# Problem to solve
Identify each line in the records below that contains the word "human", and copy it.

# Records from a data source
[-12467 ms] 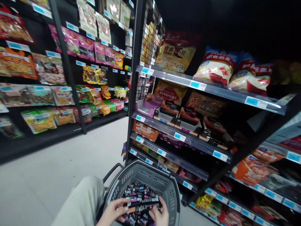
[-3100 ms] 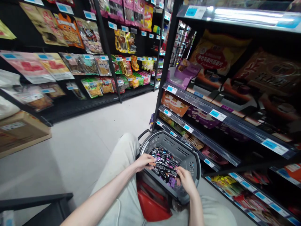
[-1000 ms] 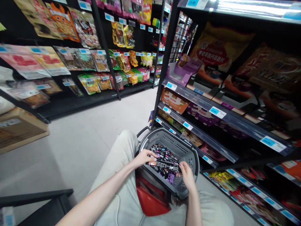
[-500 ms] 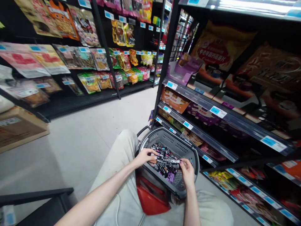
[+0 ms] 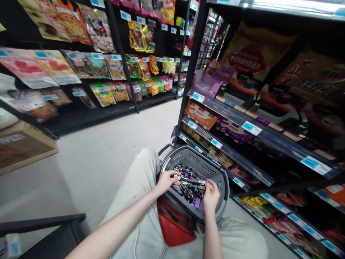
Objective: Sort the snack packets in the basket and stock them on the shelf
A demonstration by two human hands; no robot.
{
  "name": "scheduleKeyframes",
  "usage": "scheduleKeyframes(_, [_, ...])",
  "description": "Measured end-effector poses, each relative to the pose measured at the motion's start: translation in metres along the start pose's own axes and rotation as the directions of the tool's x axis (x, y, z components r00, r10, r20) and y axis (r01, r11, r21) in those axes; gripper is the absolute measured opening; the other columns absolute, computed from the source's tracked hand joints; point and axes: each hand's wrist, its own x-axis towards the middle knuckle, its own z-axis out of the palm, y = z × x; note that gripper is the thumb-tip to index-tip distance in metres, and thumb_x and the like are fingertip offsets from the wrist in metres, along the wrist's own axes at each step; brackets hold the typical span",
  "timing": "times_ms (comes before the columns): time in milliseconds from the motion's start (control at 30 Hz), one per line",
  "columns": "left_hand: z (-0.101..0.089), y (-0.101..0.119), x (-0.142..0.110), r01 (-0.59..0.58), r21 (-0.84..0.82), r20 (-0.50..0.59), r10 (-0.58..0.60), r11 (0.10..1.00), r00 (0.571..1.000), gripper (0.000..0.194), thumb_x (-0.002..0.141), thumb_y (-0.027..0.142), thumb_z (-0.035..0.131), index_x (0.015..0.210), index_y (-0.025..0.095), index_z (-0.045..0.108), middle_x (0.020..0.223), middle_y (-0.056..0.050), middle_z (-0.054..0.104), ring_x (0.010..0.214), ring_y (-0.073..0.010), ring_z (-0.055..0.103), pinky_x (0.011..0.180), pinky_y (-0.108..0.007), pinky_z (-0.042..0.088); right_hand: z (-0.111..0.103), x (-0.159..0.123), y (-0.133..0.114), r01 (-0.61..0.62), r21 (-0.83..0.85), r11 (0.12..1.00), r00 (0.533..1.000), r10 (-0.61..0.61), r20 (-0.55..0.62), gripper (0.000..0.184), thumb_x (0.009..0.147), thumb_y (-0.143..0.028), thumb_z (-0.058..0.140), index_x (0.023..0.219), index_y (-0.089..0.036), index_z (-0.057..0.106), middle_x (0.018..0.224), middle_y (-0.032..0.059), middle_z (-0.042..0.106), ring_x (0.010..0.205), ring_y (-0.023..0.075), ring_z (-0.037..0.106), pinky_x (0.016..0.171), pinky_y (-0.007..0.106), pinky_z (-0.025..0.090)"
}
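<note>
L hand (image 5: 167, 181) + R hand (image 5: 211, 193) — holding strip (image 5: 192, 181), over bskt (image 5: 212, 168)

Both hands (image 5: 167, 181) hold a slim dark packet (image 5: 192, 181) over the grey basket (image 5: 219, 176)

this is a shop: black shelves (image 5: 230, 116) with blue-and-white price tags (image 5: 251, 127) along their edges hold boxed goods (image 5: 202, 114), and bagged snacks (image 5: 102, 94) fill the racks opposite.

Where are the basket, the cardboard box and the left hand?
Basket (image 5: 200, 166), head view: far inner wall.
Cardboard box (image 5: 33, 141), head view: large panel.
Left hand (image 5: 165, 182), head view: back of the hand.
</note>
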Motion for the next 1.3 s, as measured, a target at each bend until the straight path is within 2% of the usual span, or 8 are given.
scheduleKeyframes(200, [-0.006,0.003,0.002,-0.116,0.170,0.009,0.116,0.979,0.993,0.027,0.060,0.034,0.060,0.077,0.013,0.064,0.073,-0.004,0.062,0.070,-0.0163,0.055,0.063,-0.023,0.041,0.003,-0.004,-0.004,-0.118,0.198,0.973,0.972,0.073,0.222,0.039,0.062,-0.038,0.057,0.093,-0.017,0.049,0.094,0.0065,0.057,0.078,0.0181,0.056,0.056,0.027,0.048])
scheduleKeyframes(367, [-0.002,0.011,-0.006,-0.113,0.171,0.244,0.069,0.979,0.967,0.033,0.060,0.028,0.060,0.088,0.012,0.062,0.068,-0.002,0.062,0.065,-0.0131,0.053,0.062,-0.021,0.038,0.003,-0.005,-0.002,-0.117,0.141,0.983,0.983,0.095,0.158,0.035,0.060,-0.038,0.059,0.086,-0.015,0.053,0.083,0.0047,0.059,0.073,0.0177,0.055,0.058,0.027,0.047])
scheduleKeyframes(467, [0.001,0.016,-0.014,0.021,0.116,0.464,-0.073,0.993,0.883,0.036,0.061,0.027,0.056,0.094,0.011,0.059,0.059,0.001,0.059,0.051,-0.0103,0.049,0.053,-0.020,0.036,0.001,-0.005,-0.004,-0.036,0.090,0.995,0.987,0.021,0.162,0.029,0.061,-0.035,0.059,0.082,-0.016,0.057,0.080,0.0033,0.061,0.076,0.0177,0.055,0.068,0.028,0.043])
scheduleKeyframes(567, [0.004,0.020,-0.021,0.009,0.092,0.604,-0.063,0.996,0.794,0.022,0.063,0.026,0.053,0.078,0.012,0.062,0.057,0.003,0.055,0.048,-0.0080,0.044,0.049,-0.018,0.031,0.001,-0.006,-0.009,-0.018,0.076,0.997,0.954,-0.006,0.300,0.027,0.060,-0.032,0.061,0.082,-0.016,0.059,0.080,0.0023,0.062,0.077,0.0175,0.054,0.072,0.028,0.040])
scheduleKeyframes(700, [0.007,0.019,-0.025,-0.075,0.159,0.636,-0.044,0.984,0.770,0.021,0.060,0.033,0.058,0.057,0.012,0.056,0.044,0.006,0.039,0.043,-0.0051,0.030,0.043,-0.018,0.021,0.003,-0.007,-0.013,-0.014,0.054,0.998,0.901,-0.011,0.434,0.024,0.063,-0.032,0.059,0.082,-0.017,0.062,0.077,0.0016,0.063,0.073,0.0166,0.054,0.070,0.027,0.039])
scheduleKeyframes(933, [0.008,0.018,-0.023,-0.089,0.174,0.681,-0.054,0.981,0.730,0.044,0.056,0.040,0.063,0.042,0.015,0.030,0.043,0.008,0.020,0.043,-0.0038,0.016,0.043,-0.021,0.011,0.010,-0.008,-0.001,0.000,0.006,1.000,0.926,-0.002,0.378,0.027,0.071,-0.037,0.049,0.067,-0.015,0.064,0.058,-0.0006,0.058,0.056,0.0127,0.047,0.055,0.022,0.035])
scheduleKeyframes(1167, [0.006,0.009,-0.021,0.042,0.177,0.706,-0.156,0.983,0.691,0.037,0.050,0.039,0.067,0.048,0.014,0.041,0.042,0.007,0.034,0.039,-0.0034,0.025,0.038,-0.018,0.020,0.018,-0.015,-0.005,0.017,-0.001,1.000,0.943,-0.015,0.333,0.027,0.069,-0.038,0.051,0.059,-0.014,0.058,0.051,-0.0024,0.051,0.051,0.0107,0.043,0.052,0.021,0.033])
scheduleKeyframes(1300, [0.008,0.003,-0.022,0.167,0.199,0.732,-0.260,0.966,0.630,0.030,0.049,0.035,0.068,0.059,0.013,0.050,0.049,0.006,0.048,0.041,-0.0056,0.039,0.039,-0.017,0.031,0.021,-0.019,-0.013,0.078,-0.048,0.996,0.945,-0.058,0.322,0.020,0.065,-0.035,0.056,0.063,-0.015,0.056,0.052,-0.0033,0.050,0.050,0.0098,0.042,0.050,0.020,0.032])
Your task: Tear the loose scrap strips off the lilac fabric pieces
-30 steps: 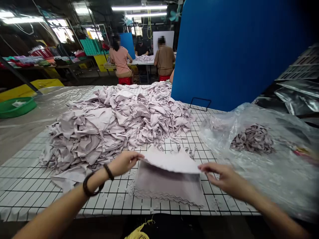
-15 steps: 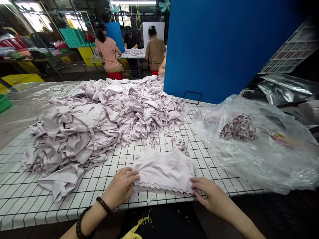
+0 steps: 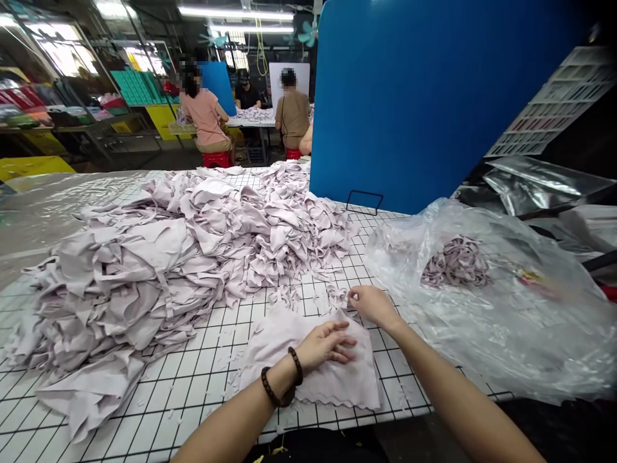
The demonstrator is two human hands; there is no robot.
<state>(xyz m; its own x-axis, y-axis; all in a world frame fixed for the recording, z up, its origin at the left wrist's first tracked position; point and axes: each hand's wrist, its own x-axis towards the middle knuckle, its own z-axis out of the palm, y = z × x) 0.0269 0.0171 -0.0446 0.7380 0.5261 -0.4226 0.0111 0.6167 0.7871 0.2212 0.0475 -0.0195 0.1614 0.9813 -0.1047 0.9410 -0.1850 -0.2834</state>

# Exercise answer
A demonstration by two human hands; no robot.
The demonstrator is two human hands; there is no robot.

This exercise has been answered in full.